### EXERCISE DIRECTIONS
Although pictures appear in the records, the copy must leave them out and match everything else exactly.

### DATA TO EXAMINE

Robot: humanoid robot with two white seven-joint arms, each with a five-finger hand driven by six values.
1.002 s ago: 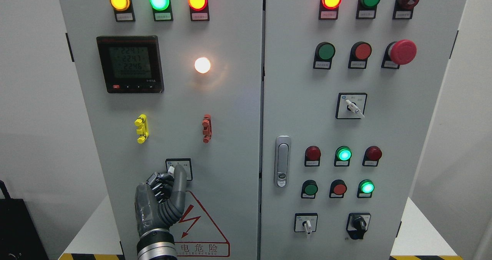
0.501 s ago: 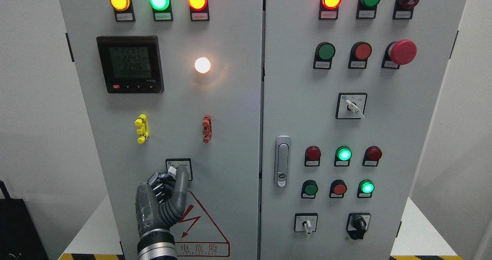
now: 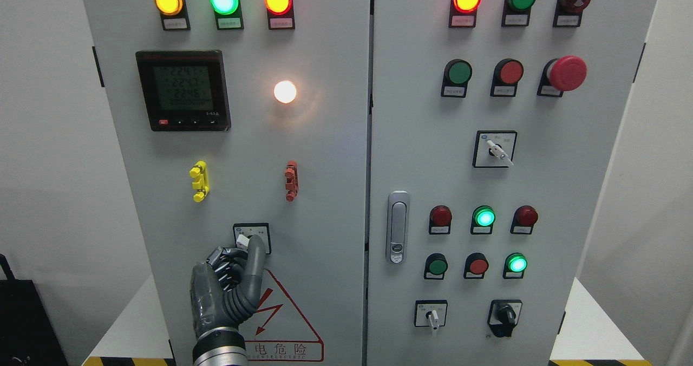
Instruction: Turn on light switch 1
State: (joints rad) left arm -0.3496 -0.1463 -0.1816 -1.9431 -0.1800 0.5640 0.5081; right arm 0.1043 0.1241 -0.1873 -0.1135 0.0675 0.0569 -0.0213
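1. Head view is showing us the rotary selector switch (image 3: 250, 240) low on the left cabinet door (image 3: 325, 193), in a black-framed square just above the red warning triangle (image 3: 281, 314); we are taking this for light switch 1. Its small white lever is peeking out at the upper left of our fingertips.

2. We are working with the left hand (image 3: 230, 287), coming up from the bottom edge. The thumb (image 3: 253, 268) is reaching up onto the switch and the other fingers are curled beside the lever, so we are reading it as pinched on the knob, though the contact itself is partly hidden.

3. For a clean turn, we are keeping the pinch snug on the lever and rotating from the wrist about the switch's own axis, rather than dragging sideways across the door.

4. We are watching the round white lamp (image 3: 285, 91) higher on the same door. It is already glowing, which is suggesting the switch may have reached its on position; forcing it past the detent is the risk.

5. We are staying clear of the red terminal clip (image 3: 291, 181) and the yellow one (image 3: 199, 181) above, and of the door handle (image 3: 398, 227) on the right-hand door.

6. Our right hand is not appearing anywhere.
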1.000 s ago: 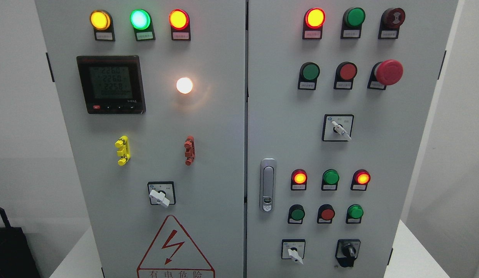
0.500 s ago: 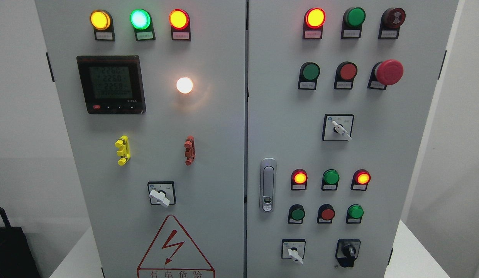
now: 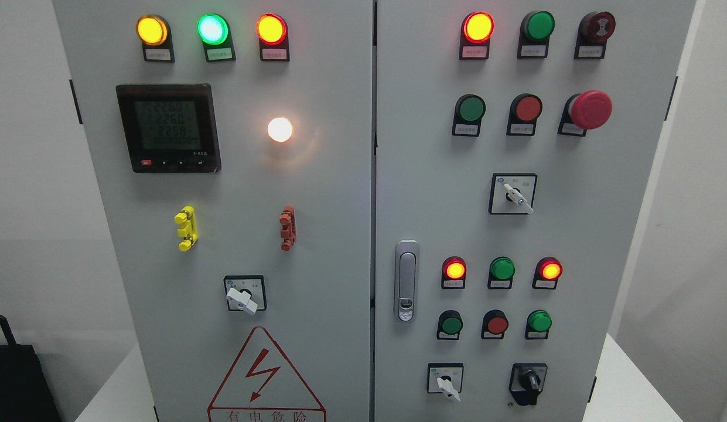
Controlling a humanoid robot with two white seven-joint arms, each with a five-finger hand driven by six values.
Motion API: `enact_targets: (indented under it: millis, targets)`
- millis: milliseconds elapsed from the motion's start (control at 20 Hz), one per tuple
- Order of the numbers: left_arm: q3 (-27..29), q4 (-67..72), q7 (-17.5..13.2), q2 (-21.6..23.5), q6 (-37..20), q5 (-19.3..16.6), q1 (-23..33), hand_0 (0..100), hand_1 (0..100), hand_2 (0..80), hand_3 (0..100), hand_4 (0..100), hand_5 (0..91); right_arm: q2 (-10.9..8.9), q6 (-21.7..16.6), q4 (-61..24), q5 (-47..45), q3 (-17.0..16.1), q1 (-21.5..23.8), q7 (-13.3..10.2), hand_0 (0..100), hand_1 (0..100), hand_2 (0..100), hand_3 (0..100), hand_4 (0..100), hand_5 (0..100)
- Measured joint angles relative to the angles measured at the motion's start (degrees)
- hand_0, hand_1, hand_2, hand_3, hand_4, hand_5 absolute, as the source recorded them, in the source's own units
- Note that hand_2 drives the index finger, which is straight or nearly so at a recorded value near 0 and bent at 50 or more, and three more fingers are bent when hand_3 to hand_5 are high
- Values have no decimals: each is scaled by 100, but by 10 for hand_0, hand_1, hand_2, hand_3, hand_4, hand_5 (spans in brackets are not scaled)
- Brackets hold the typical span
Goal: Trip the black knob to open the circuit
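**Black knob waits, no hand in view**

The black knob sits at about 5 o'clock on the cabinet, low on the right door, just right of a white selector. Neither hand shows, so how open their fingers are cannot be told. Placed low, the knob looks easy to reach from below. It is a dark, glossy rotary with a raised bar grip standing near upright on a square plate; the grey doors are smooth painted metal, the lamps domed plastic
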Motion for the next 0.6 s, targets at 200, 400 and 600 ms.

### PROBLEM SOLUTION
Robot: humanoid robot with two white seven-joint arms, each with a five-finger hand driven by six values.
1.002 s ago: 
0.501 s ago: 
now: 
Instruction: Turn on light switch 1
State: (joints rad) left arm -0.3496 -0.1463 -0.1816 -1.9431 -0.1800 0.5640 0.5081; right arm 0.1043 0.1241 -0.1873 -0.1135 0.0675 0.0569 -0.0213
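1. Head view is showing us the rotary selector switch (image 3: 250, 240) low on the left cabinet door (image 3: 325, 193), in a black-framed square just above the red warning triangle (image 3: 281, 314); we are taking this for light switch 1. Its small white lever is peeking out at the upper left of our fingertips.

2. We are working with the left hand (image 3: 230, 287), coming up from the bottom edge. The thumb (image 3: 253, 268) is reaching up onto the switch and the other fingers are curled beside the lever, so we are reading it as pinched on the knob, though the contact itself is partly hidden.

3. For a clean turn, we are keeping the pinch snug on the lever and rotating from the wrist about the switch's own axis, rather than dragging sideways across the door.

4. We are watching the round white lamp (image 3: 285, 91) higher on the same door. It is already glowing, which is suggesting the switch may have reached its on position; forcing it past the detent is the risk.

5. We are staying clear of the red terminal clip (image 3: 291, 181) and the yellow one (image 3: 199, 181) above, and of the door handle (image 3: 398, 227) on the right-hand door.

6. Our right hand is not appearing anywhere.
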1.000 s ago: 
0.500 s ago: 
now: 
Controlling a humanoid robot with two white seven-joint arms, each with a five-finger hand driven by six values.
Motion API: `enact_targets: (indented under it: millis, targets)`
- millis: milliseconds elapsed from the motion's start (control at 20 Hz), one per tuple
- Order of the numbers: left_arm: q3 (-27..29), q4 (-67..72), q7 (-17.5..13.2), q2 (-21.6..23.5), q6 (-37..20), q5 (-19.3..16.6), q1 (-23..33), hand_0 (0..100), hand_1 (0..100), hand_2 (0..80), hand_3 (0..100), hand_4 (0..100), hand_5 (0..91); right_arm: q2 (-10.9..8.9), q6 (-21.7..16.6), q4 (-61..24), q5 (-47..45), q3 (-17.0..16.1), q1 (-21.5..23.8), q7 (-13.3..10.2), hand_0 (0..100), hand_1 (0..100), hand_2 (0..100), hand_3 (0..100), hand_4 (0..100), hand_5 (0..100)
- Measured joint angles relative to the angles measured at the motion's start (degrees)
- hand_0, hand_1, hand_2, hand_3, hand_4, hand_5 absolute, as the source recorded them, in the source's own units
- Note that hand_2 drives the index finger, which is straight or nearly so at a recorded value near 0 and bent at 50 or more, and three more fingers are bent when hand_3 to hand_5 are high
- Values have no decimals: each is scaled by 100, but by 10 for hand_0, hand_1, hand_2, hand_3, hand_4, hand_5 (spans in brackets are not scaled)
- Brackets hold the typical span
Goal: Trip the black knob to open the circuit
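**Black knob waits, no hand in view**

The black knob sits at about 5 o'clock on the cabinet, low on the right door, just right of a white selector. Neither hand shows, so how open their fingers are cannot be told. Placed low, the knob looks easy to reach from below. It is a dark, glossy rotary with a raised bar grip standing near upright on a square plate; the grey doors are smooth painted metal, the lamps domed plastic
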Motion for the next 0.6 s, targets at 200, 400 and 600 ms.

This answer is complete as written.